(Instructions to follow):
What you write must be the listing below in full, word for word, minus its pictures.

----- Exercise data -----

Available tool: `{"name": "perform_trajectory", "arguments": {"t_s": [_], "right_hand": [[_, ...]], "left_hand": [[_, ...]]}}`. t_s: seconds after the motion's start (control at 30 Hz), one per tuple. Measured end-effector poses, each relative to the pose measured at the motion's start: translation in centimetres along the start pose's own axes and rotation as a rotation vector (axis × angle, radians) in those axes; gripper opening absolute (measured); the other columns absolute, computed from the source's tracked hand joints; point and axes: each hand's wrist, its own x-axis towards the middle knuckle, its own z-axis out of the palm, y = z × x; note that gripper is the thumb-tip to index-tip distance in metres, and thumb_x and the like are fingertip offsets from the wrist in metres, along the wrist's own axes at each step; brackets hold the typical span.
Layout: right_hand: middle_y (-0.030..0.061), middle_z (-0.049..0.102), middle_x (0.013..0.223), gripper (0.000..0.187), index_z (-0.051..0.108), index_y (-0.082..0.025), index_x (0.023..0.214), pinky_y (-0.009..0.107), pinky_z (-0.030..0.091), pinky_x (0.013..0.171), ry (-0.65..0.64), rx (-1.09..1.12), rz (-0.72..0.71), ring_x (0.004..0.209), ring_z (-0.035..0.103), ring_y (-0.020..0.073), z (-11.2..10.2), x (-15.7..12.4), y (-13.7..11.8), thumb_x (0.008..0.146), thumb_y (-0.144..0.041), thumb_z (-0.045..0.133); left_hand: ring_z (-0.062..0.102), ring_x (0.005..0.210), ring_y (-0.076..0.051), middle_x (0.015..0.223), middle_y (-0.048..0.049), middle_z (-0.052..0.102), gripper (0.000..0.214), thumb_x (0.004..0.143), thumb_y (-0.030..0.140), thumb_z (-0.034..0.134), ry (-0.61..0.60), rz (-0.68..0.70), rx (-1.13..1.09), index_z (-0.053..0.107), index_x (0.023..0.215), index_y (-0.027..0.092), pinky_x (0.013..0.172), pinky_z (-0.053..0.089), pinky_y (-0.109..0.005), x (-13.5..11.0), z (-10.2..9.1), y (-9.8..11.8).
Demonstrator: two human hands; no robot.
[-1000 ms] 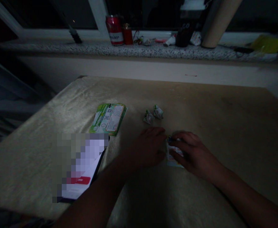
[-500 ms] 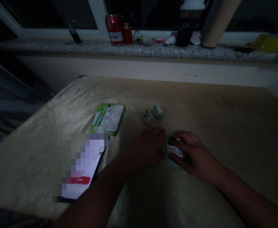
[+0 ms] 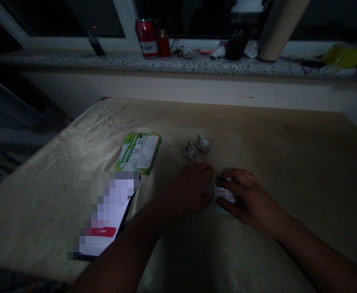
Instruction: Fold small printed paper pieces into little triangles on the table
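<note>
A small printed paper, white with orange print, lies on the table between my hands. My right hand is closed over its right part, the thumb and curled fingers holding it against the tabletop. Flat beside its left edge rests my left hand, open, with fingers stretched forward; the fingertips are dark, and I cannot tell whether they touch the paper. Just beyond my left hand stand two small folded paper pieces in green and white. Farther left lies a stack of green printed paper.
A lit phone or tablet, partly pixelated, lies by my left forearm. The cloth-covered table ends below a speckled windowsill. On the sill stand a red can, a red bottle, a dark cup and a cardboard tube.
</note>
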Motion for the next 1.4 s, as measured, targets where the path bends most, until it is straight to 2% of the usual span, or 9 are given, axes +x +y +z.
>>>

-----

(The answer):
Available tool: `{"name": "perform_trajectory", "arguments": {"t_s": [_], "right_hand": [[_, ...]], "left_hand": [[_, ...]]}}`. t_s: seconds after the motion's start (control at 30 Hz), one per tuple. Measured end-effector poses, each relative to the pose measured at the motion's start: translation in centimetres along the start pose's own axes and rotation as a rotation vector (axis × angle, radians) in those axes; gripper opening absolute (measured); the other columns absolute, computed from the source's tracked hand joints; point and axes: each hand's wrist, its own x-axis towards the middle knuckle, its own z-axis out of the palm, y = z × x; note that gripper is the thumb-tip to index-tip distance in metres, and thumb_x and the like are fingertip offsets from the wrist in metres, along the wrist's own axes at each step; brackets hold the typical span.
Layout: right_hand: middle_y (-0.030..0.061), middle_z (-0.049..0.102), middle_x (0.013..0.223), gripper (0.000..0.187), index_z (-0.051..0.108), index_y (-0.082..0.025), index_x (0.023..0.214), pinky_y (-0.009..0.107), pinky_z (-0.030..0.091), pinky_x (0.013..0.171), ry (-0.65..0.64), rx (-1.09..1.12), rz (-0.72..0.71), ring_x (0.004..0.209), ring_z (-0.035..0.103), ring_y (-0.020..0.073), z (-11.2..10.2), x (-15.7..12.4), y (-13.7..11.8), thumb_x (0.008..0.146), thumb_y (-0.144..0.041), thumb_z (-0.045..0.133); left_hand: ring_z (-0.062..0.102), ring_x (0.005..0.210), ring_y (-0.076..0.051), middle_x (0.015..0.223), middle_y (-0.048..0.049), middle_z (-0.052..0.102), gripper (0.000..0.214), thumb_x (0.004..0.143), thumb_y (-0.030..0.140), thumb_z (-0.034..0.134), ry (-0.61..0.60), rz (-0.68..0.70), rx (-1.13..1.09), index_z (-0.053..0.107), index_x (0.023..0.215), index_y (-0.027..0.092), pinky_x (0.013..0.172), pinky_z (-0.053..0.089), pinky_y (-0.109..0.005), x (-13.5..11.0), z (-10.2..9.1), y (-9.8..11.8).
Demonstrator: two human hands; no robot.
[-1000 ms] 
[-500 ms] 
[+0 ms] 
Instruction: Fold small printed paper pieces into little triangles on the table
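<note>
A small printed paper, white with orange print, lies on the table between my hands. My right hand is closed over its right part, the thumb and curled fingers holding it against the tabletop. Flat beside its left edge rests my left hand, open, with fingers stretched forward; the fingertips are dark, and I cannot tell whether they touch the paper. Just beyond my left hand stand two small folded paper pieces in green and white. Farther left lies a stack of green printed paper.
A lit phone or tablet, partly pixelated, lies by my left forearm. The cloth-covered table ends below a speckled windowsill. On the sill stand a red can, a red bottle, a dark cup and a cardboard tube.
</note>
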Motion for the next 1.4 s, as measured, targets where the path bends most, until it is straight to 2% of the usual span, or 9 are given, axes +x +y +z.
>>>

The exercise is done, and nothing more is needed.